Conflict attractors exist at many levels, from personal psychology to international politics. Psychologically, conflict attractors are created in large part by our natural tendency to simplify conflicts: We’re good and they’re bad, we want peace and they want war. Psychological attractors are also fueled by cognitive biases, such as the simple belief that our side is motivated by love while others act out of hate. “We create simplistic narratives about conflicts that are devoid of nuance and keep us locked in,” says Coleman.
Coleman’s team has studied the importance of cognitive complexity in Columbia’s Intractable Conflict Lab. In one line of research, pairs of people with irreconcilable views on divisive moral issues like abortion were brought into the lab, and asked to talk for around 20 minutes to try to reach a consensus. Afterwards, they listened to their conversations and rated how they felt, moment by moment, as their discussion unfolded.
Some pairs got locked in negative, polarized positions, and even had to end their conversation prematurely, whereas others had much more constructive exchanges. Coleman’s team found that the key difference between the two conversational dynamics lay in the range of emotions participants experienced as they engaged with their partner. The destructive exchanges were characterized almost entirely by negative emotions, while participants in the constructive dialogues experienced a much wider range of feelings — they were more emotionally expansive and complex.
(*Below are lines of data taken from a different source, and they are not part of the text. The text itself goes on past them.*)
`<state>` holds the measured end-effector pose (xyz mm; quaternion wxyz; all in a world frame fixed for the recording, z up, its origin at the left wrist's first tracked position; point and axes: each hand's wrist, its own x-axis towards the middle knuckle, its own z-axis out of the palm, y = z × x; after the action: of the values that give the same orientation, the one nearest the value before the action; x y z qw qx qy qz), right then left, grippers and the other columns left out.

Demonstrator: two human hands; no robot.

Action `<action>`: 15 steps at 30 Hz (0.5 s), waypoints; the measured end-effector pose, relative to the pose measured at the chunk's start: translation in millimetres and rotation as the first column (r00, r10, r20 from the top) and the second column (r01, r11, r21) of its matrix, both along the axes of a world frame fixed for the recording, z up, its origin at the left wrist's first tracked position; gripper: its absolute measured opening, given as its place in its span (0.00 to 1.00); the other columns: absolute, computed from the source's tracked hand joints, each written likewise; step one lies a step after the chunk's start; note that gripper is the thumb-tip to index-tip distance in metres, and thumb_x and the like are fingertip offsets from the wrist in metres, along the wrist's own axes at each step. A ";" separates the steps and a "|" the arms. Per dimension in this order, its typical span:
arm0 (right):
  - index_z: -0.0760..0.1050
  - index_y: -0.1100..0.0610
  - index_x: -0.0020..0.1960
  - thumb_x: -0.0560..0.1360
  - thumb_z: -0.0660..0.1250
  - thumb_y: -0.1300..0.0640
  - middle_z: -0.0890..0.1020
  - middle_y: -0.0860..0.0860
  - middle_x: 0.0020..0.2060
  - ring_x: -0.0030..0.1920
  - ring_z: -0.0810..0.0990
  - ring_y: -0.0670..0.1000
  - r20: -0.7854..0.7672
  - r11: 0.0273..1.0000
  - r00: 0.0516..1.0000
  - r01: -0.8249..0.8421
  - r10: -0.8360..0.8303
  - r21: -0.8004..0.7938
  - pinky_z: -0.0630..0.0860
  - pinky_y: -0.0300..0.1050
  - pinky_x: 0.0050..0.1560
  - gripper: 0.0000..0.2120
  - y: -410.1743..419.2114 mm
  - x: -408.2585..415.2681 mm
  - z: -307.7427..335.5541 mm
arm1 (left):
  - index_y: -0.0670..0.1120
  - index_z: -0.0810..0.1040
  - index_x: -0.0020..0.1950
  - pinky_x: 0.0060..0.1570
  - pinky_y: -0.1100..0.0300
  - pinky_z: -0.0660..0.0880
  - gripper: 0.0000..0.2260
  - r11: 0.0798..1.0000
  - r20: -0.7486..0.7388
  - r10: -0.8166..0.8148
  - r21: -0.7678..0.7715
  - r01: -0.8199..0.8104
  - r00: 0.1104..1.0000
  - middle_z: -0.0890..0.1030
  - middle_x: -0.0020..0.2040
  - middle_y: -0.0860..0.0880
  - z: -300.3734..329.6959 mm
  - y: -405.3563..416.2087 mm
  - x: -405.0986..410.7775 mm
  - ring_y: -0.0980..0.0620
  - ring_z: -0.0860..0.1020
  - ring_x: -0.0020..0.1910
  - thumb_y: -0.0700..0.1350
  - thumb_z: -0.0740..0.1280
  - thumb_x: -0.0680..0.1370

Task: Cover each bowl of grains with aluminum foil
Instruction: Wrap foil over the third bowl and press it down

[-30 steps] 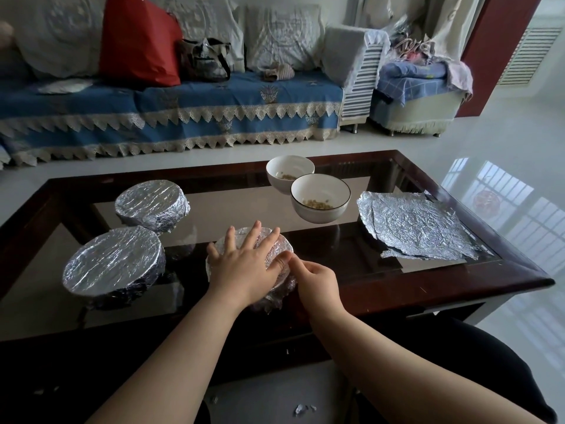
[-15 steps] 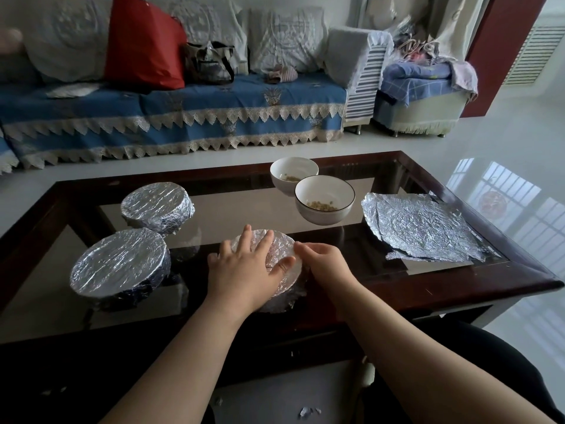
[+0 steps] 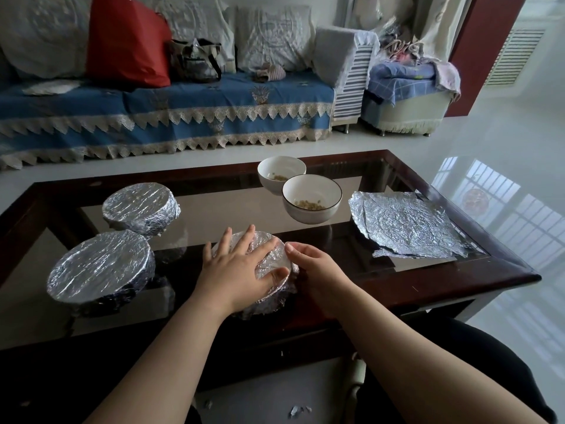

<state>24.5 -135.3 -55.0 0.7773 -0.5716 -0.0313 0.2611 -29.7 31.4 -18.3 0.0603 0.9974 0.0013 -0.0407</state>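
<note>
Fingers (image 3: 244, 246) of the left hand (image 3: 237, 270) are lying spread and flat on the foil-topped bowl (image 3: 272, 261) at the near edge of the counter (image 3: 458, 289), while the right hand (image 3: 312, 264) is pinching the foil at the bowl's right rim.

Foil this thin is likely crumpling easily and tearing if pulled, so the rim edge looks like the place to be taking hold, with the ceramic bowl beneath being steadied rather than lifted. Both forearms are reaching forward from below, the left palm facing down, the right wrist turned inward. Left of them two wrapped bowls (image 3: 101, 264) (image 3: 140, 206) are sitting finished; farther back two open bowls (image 3: 312, 200) (image 3: 281, 172) of grains are waiting, beside a loose crinkled foil sheet (image 3: 406, 228).
</note>
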 end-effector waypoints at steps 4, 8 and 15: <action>0.78 0.65 0.55 0.72 0.70 0.54 0.81 0.56 0.37 0.32 0.78 0.51 -0.076 0.997 0.997 -0.003 0.008 0.074 0.73 0.45 0.35 0.17 -1.1 -2.6 0.2 | 0.71 0.44 0.75 0.73 0.36 0.43 0.36 1.000 0.009 0.008 0.003 -0.008 1.000 0.41 0.80 0.56 -0.7 -0.7 -0.4 0.43 0.40 0.78 0.78 0.40 0.68; 0.78 0.68 0.55 0.75 0.68 0.56 0.80 0.57 0.36 0.33 0.77 0.52 -0.133 0.993 0.990 0.060 -0.047 0.097 0.73 0.45 0.36 0.16 2.7 -7.3 0.5 | 0.70 0.44 0.76 0.73 0.36 0.44 0.37 1.000 0.017 0.008 0.014 -0.008 1.000 0.42 0.80 0.56 -0.2 -1.2 -1.2 0.43 0.40 0.79 0.78 0.38 0.67; 0.76 0.68 0.54 0.78 0.66 0.56 0.81 0.59 0.39 0.34 0.82 0.53 -0.162 0.982 0.976 0.161 -0.144 0.100 0.79 0.44 0.35 0.14 5.9 -12.2 -3.7 | 0.70 0.46 0.75 0.73 0.36 0.47 0.36 1.000 0.034 0.011 0.002 -0.011 0.999 0.43 0.80 0.56 -1.1 -1.0 -0.8 0.43 0.42 0.79 0.77 0.39 0.68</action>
<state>12.3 -129.5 -58.8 0.8261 -0.5057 0.0581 0.2418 -30.6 30.4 -19.4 0.0594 0.9979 0.0059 -0.0235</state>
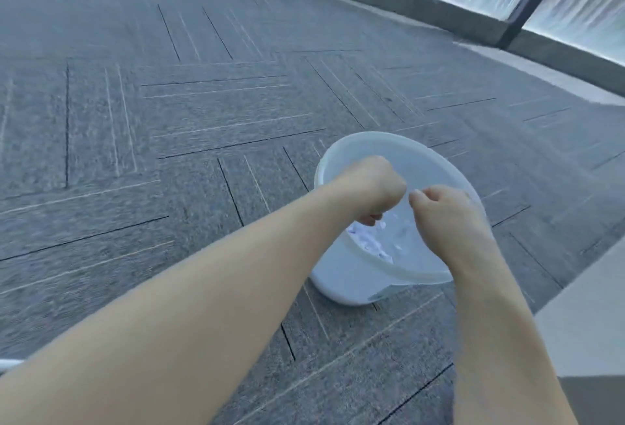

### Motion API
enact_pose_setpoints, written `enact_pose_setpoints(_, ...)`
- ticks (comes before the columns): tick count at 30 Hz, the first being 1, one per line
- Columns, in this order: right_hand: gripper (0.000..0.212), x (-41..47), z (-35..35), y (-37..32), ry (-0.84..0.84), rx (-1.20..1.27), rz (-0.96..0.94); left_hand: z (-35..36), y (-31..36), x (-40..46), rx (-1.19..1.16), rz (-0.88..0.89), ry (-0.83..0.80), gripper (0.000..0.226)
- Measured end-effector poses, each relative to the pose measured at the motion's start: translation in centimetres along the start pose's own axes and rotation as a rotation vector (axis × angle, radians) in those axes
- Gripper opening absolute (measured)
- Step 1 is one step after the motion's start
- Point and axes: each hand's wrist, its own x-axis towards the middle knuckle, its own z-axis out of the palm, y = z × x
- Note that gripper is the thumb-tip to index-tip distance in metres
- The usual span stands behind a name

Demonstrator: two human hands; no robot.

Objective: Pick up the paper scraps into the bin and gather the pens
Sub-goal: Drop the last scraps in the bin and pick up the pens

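Observation:
A white plastic bin (341, 284) stands on the grey carpet at lower right of centre. White paper scraps (370, 242) lie inside it. Both of my hands hang over its mouth. My left hand (370, 189) is curled into a fist, fingers pointing down, just above the scraps; whether it holds any scrap is hidden. My right hand (443, 211) is beside it, fingers bent and pinched together, with nothing visible in them. No pens are in view.
Grey carpet tiles (169, 126) cover the floor all around the bin. A low ledge with dark window posts (527, 1) runs along the back right. A pale surface edge (588, 316) juts in at the right.

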Motion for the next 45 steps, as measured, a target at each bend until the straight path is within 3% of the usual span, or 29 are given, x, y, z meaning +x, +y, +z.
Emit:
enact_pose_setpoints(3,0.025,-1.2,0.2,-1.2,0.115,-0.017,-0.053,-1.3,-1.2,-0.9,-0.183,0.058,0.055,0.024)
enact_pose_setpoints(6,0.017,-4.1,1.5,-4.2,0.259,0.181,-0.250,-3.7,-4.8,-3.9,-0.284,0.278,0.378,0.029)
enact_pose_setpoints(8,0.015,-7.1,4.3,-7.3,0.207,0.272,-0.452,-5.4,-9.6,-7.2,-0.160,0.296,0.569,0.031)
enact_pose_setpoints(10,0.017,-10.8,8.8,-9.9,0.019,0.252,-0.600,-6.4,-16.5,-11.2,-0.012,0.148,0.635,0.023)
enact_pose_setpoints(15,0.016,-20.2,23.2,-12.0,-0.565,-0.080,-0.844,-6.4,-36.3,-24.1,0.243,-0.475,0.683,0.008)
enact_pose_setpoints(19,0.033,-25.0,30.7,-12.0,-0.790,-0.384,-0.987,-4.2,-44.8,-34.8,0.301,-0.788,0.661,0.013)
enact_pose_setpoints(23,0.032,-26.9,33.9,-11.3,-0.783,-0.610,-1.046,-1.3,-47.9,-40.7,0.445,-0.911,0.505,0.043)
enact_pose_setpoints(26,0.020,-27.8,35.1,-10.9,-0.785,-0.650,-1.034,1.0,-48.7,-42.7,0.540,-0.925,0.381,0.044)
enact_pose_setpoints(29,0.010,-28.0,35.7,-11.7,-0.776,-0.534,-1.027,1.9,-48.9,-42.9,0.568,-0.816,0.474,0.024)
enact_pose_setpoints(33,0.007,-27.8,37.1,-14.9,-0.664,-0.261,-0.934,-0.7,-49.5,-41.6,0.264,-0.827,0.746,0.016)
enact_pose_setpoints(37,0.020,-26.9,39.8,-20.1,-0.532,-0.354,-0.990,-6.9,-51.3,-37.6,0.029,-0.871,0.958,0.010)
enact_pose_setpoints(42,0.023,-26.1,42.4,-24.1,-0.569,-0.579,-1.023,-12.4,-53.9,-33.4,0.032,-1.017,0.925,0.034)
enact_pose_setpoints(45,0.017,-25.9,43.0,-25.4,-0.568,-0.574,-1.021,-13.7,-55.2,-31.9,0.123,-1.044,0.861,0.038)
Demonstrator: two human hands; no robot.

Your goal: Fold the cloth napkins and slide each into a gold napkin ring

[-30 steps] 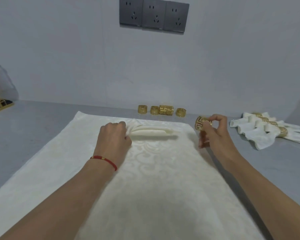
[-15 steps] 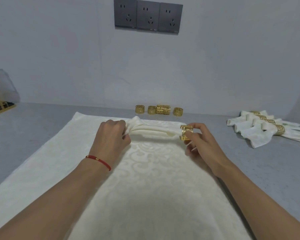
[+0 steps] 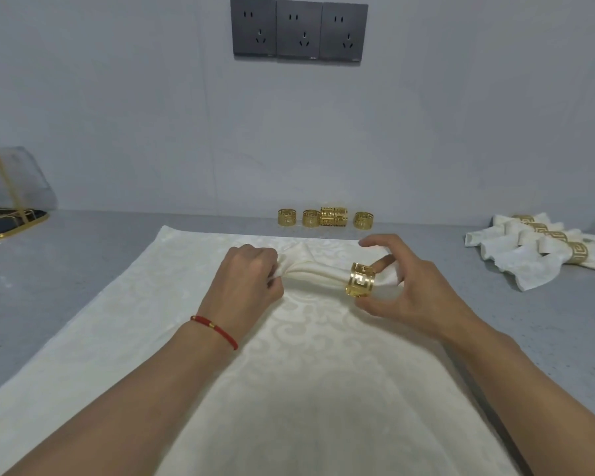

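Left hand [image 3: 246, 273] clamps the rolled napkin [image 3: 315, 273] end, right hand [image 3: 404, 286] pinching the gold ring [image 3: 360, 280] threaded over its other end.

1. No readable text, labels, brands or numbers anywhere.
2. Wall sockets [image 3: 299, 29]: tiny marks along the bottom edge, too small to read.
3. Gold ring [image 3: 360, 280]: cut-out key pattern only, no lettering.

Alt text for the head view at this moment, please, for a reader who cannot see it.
The left hand grips one end of a rolled napkin while the right hand holds a gold ring threaded onto its other end, over a cream cloth. Spare rings line the wall; finished napkins lie at right.
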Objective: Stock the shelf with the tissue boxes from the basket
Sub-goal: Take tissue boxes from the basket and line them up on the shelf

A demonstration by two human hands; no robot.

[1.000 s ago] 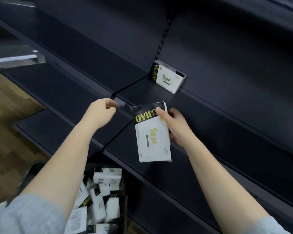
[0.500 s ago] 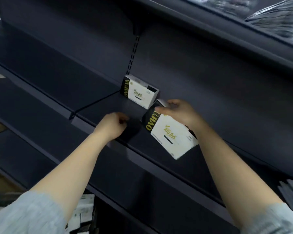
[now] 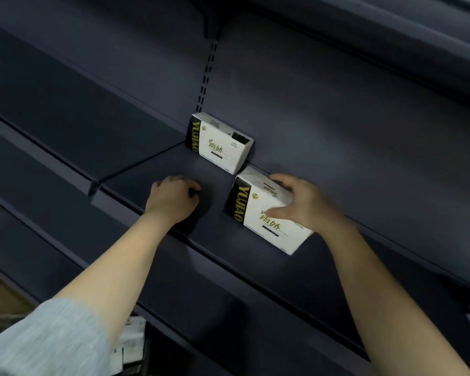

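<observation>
Tissue boxes are showing as white packs in the basket (image 3: pixel 132 346) at the bottom left, nearest the wearer, and most of the task looks to be waiting there. Above that, the left hand (image 3: pixel 174 199) is resting as a curled fist on the dark shelf (image 3: pixel 152 183) just behind its front lip, holding nothing. Beside it, apart, the right hand (image 3: pixel 299 204) is gripping the held tissue box (image 3: pixel 261 213), fingers over the top and thumb on the printed face; the box is sitting tilted near the middle of the shelf, and whether its base is fully touching is unclear. To do this step well, the box is wanting a square-up and a slide back until it is lining up with the placed tissue box (image 3: pixel 220 143), which is standing upright against the back panel (image 3: pixel 337 118) near the slotted upright (image 3: pixel 207 74). Room is lying open along the shelf to the right; the near corner of the placed box is sitting just beside the held one, so a straight push risks nudging it
</observation>
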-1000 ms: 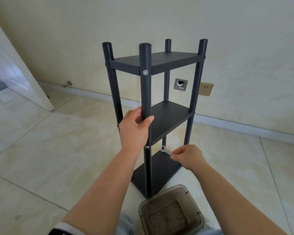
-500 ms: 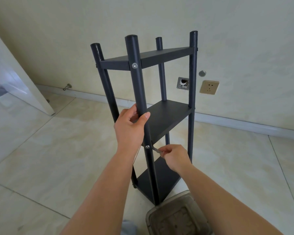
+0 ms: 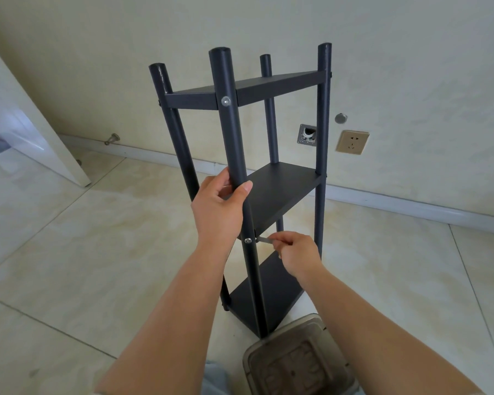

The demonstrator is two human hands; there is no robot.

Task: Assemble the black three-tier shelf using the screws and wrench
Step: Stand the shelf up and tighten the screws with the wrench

For the past six years, Coleman has also spent a quarter of his time running the Advanced Consortium on Cooperation, Conflict and Complexity at the Earth Institute. The consortium was set up in 2009 by Coleman and Bartoli (then at Columbia) along with Beth Fisher-Yoshida, director of Columbia’s Negotiation and Conflict Resolution Program.
Since 2013, Coleman has also helped run the Dynamical Systems Theory Innovation Lab, an annual meeting that brings together a diverse range of scientists steeped in complexity theory — biologists, economists, physicists — to share their insights into how it can be applied to conflicts. The lab’s second meeting was held in Hawaii in July last year, funded by the Omidyar Group, a philanthropic organization set up by eBay founder Pierre Omidyar. “We hope that five years out, conversations between the best empirical scientists will shed insights on how the pieces of the conflict puzzle fit together, and what matters most in context,” says Coleman.
Freelance writer Dan Jones is the author of a feature story in this week’s edition of Nature on how researchers are trying to apply concepts from complexity science to wars without end.